**Instructions for the task:** Take the lines below beginning at the line that has "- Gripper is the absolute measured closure" and stopping after the line that has "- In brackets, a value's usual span", and print them exactly as they are, with no other lines.

----------

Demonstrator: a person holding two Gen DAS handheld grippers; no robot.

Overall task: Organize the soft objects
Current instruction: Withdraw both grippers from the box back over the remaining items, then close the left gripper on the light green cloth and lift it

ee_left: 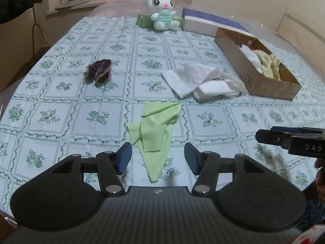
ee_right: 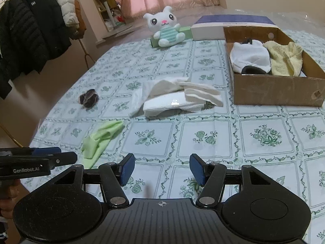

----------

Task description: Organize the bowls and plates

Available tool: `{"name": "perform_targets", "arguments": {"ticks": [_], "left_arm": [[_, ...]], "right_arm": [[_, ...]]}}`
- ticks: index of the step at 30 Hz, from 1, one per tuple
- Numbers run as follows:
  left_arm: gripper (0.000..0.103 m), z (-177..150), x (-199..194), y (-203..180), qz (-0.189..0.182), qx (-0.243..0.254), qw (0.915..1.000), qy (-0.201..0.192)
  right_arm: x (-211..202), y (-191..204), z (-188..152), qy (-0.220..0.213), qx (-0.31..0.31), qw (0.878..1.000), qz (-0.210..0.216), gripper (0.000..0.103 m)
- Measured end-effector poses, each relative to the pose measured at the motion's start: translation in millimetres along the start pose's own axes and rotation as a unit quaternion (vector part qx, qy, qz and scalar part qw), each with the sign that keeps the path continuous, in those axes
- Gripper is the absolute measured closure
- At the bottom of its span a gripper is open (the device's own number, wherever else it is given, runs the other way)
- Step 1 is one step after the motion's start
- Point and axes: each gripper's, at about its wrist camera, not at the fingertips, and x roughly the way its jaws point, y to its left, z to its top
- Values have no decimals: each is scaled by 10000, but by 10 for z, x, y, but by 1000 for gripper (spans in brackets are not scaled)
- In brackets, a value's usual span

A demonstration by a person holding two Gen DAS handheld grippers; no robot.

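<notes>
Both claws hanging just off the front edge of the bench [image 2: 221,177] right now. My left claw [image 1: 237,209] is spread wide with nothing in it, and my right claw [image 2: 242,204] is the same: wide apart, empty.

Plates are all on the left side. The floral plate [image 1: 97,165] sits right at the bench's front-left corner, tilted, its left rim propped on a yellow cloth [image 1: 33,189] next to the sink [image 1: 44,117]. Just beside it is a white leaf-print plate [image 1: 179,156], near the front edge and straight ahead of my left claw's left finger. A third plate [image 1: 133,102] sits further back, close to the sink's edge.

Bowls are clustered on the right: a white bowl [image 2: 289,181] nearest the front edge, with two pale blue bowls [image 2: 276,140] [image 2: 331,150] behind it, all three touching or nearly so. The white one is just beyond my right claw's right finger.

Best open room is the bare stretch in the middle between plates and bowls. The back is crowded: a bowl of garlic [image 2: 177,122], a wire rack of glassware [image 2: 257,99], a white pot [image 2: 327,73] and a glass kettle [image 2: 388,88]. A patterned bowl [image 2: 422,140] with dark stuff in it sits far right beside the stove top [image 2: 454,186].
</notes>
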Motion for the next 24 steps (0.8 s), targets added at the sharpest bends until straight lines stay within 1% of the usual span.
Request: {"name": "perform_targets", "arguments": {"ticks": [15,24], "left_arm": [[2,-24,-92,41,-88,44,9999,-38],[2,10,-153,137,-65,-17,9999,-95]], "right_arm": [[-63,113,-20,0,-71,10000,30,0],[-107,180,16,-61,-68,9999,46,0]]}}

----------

**Answer section:**
- Gripper is the absolute measured closure
- At the bottom of its span a gripper is open (the device's own number, wherever else it is given, runs the other way)
- Step 1 is one step after the motion's start
- Point and axes: each gripper's, at about its wrist camera, not at the fingertips, and x roughly the way its jaws point, y to its left, z to its top
- Values have no decimals: each is scaled by 10000, but by 10 for z, x, y, but by 1000 for gripper (spans in brackets are not scaled)
- In brackets, a value's usual span

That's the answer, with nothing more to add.